The former coach of the Brazilian national gymnastics team Fernando de Carvalho Lopes was sentenced to 109 years and eight months in prison for the rape of four athletes, including at least one minor, local media reported Tuesday.
Source: AFP
The former Brazilian technician was sentenced in the first instance on Monday by a court in the city of Sao Bernardo do Campo, near Sao Paulo, according to the Globo Esporte portal, which agreed to the process, protected by judicial secrecy.
Carvalho Lopes, who will appeal for being innocent, so he can await the appeal in freedom, was convicted of assaulting four athletes, one of whom was 13 years old at the time of the events, according to the media, which did not specify the ages of others.
However, there are more accusations against him: four years ago, 42 athletes claimed to have been victims of moral, physical or sexual abuse by the coach in a journalistic investigation of the TV Globo program Fantástico.
Some of them participate in the judicial process as witnesses to events that would have occurred between 1999 and 2016, when the former technician directed the MESC club in Sao Bernardo do Campo.
Carvalho Lopes trained young gymnasts for about twenty years and was removed from the national team a month before the 2016 Rio de Janeiro Olympics, following a complaint by the parents of one of his alleged victims.
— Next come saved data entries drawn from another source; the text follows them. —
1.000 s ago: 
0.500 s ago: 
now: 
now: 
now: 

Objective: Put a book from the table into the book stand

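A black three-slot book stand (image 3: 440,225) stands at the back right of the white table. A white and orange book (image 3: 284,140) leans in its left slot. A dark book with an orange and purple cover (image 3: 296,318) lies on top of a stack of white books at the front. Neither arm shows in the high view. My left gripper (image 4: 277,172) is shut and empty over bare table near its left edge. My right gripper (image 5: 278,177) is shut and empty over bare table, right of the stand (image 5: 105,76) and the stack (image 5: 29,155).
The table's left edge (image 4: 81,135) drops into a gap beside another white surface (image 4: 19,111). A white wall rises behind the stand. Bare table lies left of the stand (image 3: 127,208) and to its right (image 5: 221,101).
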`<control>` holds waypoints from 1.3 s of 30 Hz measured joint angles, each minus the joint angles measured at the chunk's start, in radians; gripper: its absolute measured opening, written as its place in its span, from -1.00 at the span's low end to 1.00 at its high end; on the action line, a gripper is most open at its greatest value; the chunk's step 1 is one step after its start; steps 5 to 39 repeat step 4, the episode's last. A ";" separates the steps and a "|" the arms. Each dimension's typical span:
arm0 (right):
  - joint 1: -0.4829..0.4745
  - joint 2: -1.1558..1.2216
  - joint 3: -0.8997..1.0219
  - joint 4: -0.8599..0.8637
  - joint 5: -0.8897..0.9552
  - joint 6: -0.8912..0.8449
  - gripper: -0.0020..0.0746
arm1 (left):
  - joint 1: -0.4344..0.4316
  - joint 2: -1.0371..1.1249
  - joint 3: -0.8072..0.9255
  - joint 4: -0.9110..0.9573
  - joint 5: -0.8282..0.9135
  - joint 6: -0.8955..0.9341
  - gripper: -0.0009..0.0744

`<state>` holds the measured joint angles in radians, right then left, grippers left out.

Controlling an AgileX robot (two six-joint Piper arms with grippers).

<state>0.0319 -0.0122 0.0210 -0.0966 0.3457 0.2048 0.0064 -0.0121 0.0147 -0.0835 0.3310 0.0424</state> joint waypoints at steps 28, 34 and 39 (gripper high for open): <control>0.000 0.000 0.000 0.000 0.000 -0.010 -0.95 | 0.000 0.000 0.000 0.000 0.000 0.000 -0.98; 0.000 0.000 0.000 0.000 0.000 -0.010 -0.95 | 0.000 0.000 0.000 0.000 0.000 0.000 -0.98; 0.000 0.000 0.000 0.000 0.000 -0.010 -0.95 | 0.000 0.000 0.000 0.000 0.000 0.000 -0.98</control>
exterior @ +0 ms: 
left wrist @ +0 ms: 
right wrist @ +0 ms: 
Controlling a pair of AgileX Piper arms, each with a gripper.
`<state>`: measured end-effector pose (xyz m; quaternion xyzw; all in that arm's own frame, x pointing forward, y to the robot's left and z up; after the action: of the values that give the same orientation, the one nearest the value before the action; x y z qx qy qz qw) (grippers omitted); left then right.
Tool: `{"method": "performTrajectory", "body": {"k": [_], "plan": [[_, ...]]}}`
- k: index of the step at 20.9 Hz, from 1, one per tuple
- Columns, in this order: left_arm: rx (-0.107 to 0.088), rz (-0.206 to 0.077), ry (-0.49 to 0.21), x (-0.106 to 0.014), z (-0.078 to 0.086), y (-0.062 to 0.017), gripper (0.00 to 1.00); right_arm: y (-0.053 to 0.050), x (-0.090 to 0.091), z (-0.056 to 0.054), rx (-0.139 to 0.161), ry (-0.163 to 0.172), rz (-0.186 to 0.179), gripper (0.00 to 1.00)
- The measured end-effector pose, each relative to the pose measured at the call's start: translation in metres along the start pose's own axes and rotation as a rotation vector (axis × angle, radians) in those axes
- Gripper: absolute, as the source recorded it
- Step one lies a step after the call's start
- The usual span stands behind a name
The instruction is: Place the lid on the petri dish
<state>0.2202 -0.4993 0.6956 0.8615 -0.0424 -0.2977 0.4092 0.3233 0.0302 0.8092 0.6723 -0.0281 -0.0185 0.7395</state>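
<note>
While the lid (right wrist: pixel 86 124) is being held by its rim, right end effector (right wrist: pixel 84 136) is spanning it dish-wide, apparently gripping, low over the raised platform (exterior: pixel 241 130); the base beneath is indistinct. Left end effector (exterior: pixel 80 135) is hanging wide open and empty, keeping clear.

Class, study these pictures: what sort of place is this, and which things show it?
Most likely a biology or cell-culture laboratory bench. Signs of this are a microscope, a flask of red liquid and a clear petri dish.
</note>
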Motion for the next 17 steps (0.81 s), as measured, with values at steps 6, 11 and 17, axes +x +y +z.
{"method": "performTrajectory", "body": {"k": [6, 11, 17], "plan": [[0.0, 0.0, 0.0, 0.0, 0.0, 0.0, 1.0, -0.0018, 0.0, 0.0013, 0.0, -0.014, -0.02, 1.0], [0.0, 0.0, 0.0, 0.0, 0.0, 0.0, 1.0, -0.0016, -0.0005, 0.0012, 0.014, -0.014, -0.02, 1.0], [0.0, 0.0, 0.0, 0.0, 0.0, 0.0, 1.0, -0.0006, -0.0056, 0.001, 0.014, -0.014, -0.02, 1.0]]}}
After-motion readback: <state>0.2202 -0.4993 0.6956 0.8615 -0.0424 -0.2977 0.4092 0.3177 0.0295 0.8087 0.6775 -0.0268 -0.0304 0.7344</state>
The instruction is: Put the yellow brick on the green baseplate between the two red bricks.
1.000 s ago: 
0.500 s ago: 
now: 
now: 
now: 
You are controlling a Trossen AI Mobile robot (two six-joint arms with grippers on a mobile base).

The man was part of the Brazilian team’s working group between 2014 and 2016, when he trained Diego Hypólito, a silver medalist at the Rio Games, a source from the Brazilian Gymnastics Confederation explained to AFP.
Hypólito assured at the time that he was not a victim of abuse, but as a result of the wave of stories he supported the complainants.
In April 2019, the Superior Court of Sports Justice (STJD) banned Carvalho Lopes for life from exercising any activity related to sports.
In recent years gymnastics has been involved in numerous scandals.
In the United States, Larry Nassar, a former national team doctor, has been jailed for life for sexually assaulting at least 265 top-level gymnasts over two decades, including legend Simone Biles.
In Great Britain, Greece, Australia or New Zealand athletes also reported different types of abuse by coaches.